Knight And Day
Dir: James Mangold
Starring: Tom Cruise, Cameron Diaz, Peter Sarsgaard
Tom Cruise, trademark grin ever at the ready and a quip never far from his lips, romancing the girl, beating up the bad guys, performing impossible stunts and taking part in outrageous car chase sequences. That’s exactly the movie audiences would have flocked to the cinemas to see him in ten years ago even if the movie boasted an absolutely brainless plot and even more brainless moments (how come the hero can take out dozens of bad guys from a hundred yards with a single shot but they miss at him point blank range even when they are supposed to be equally skilled and how come they are aiming to shoot him dead from hundreds of yards but when they have him dead to rights at point blank range they suddenly decide to engage him in a conversation) within the plot – remember the first Mission: Impossible?

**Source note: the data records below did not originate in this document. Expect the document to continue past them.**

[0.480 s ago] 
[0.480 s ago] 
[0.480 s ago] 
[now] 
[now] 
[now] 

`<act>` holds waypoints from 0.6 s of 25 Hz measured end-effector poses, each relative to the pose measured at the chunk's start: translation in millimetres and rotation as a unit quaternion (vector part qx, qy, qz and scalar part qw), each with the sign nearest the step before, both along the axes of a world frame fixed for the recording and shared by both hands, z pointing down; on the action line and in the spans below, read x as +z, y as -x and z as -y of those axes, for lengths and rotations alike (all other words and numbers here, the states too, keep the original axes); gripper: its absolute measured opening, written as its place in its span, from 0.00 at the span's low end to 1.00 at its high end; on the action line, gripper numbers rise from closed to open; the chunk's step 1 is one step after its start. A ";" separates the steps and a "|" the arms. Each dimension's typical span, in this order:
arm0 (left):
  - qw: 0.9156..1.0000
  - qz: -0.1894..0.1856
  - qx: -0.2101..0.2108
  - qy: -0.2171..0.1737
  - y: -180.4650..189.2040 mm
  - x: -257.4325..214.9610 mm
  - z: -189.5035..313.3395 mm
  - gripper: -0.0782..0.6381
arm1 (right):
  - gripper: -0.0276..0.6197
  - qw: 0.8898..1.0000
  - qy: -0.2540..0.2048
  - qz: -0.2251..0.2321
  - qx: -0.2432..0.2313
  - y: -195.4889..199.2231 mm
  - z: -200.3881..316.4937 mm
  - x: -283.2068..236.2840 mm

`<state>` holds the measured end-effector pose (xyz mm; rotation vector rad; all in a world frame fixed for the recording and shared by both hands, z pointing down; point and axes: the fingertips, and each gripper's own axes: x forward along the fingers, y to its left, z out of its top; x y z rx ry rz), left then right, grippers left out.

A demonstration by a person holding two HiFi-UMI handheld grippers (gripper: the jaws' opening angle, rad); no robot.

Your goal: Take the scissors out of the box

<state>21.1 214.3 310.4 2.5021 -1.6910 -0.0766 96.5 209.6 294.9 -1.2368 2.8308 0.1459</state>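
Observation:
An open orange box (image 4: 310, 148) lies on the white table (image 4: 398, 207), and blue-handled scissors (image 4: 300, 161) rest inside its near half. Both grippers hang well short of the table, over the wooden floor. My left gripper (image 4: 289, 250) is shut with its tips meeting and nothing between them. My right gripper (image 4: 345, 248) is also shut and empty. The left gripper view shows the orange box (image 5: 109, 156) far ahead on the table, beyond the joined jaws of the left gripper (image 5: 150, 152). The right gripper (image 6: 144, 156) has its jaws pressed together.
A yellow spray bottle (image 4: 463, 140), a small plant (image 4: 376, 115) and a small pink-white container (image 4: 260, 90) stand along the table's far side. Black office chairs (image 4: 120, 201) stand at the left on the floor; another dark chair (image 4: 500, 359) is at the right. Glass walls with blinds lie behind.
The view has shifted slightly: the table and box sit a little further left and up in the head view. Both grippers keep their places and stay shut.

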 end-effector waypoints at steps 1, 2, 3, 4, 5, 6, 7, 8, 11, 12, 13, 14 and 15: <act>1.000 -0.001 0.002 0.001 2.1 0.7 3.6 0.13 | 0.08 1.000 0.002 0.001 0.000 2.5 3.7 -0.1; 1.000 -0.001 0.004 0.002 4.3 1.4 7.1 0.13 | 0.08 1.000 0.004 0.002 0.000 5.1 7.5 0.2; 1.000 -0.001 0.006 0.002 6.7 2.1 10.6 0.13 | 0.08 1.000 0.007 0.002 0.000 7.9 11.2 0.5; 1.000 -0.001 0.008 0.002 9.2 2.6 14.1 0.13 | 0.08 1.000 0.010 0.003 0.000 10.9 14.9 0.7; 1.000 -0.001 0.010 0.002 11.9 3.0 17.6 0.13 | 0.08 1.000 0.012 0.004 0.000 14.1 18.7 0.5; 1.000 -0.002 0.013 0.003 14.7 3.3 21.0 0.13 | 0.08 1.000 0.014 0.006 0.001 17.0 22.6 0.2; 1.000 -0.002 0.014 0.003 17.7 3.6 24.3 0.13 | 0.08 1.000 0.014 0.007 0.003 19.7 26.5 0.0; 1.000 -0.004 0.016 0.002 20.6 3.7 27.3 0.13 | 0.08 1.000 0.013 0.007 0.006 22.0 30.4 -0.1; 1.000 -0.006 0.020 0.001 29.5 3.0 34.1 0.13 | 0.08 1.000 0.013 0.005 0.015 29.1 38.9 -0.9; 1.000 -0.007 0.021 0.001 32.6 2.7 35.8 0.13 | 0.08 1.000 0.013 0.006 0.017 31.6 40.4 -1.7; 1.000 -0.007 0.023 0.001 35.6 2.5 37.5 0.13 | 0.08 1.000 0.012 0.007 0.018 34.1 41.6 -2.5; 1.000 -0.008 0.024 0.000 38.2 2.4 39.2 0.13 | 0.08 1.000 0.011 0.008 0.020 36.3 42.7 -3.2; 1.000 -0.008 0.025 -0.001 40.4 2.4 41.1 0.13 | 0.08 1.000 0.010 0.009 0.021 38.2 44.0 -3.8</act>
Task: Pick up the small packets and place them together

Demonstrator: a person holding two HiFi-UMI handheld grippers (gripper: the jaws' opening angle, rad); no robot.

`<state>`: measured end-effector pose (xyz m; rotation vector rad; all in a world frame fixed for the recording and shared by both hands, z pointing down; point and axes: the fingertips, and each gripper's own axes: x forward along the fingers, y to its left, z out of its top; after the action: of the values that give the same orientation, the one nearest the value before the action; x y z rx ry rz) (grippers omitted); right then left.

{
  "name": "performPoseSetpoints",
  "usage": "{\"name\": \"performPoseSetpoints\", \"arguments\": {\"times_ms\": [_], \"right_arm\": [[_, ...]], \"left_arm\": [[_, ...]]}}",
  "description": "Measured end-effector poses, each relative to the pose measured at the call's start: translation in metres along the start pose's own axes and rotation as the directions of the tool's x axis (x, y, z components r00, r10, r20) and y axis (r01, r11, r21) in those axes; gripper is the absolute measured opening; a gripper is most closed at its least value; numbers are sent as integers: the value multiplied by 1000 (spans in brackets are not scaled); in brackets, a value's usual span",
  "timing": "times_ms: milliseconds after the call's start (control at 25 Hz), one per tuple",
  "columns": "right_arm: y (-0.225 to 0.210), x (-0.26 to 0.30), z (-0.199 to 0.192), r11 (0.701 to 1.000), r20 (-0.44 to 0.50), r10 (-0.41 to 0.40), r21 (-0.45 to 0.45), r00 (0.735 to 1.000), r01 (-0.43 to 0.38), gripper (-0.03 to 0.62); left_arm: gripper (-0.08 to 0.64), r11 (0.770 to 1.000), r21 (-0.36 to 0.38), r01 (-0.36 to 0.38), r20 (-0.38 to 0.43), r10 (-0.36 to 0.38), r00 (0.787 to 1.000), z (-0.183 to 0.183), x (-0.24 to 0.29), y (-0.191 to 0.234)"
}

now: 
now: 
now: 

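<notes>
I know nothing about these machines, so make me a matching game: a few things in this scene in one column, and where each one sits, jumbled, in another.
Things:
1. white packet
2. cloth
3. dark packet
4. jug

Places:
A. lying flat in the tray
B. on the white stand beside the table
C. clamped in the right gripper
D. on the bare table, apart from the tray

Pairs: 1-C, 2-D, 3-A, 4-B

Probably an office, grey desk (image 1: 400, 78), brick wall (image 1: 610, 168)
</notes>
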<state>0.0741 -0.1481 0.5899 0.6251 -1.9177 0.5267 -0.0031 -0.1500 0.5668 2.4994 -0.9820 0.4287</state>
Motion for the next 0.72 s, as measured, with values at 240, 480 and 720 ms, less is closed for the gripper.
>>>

But the audiences have stayed away from Cruise’s latest even though director James Mangold (3:10 To Yuma, Walk The Line) does a decent job of keeping things humming, even if this is his first summer action flick. And the audiences weren’t even tempted by the fact that Cruise has been paired here with Cameron Diaz who looks lovelier and is more charming than in many of her more recent films and who, as everyday gal June Haven, makes a nice foil for Cruise’s super spy Roy Miller as Roy involves her in a MacGuffin of a plot to keep a perpetual energy device from falling into the wrong hands. But the plot is hardly the point in movies of this sort.
Perhaps audiences have become more discerning but the same audiences turned Transformers: Revenge Of The Fallen into a global box-office smash. So perhaps it’s true that no star can guarantee a hit anymore or perhaps it’s truer that Cruise and Diaz’s days of superstardom are numbered – if they aren’t already over.
Cut to chase: For a summer action rom-com, I’ve seen better but I’ve also seen a lot worse.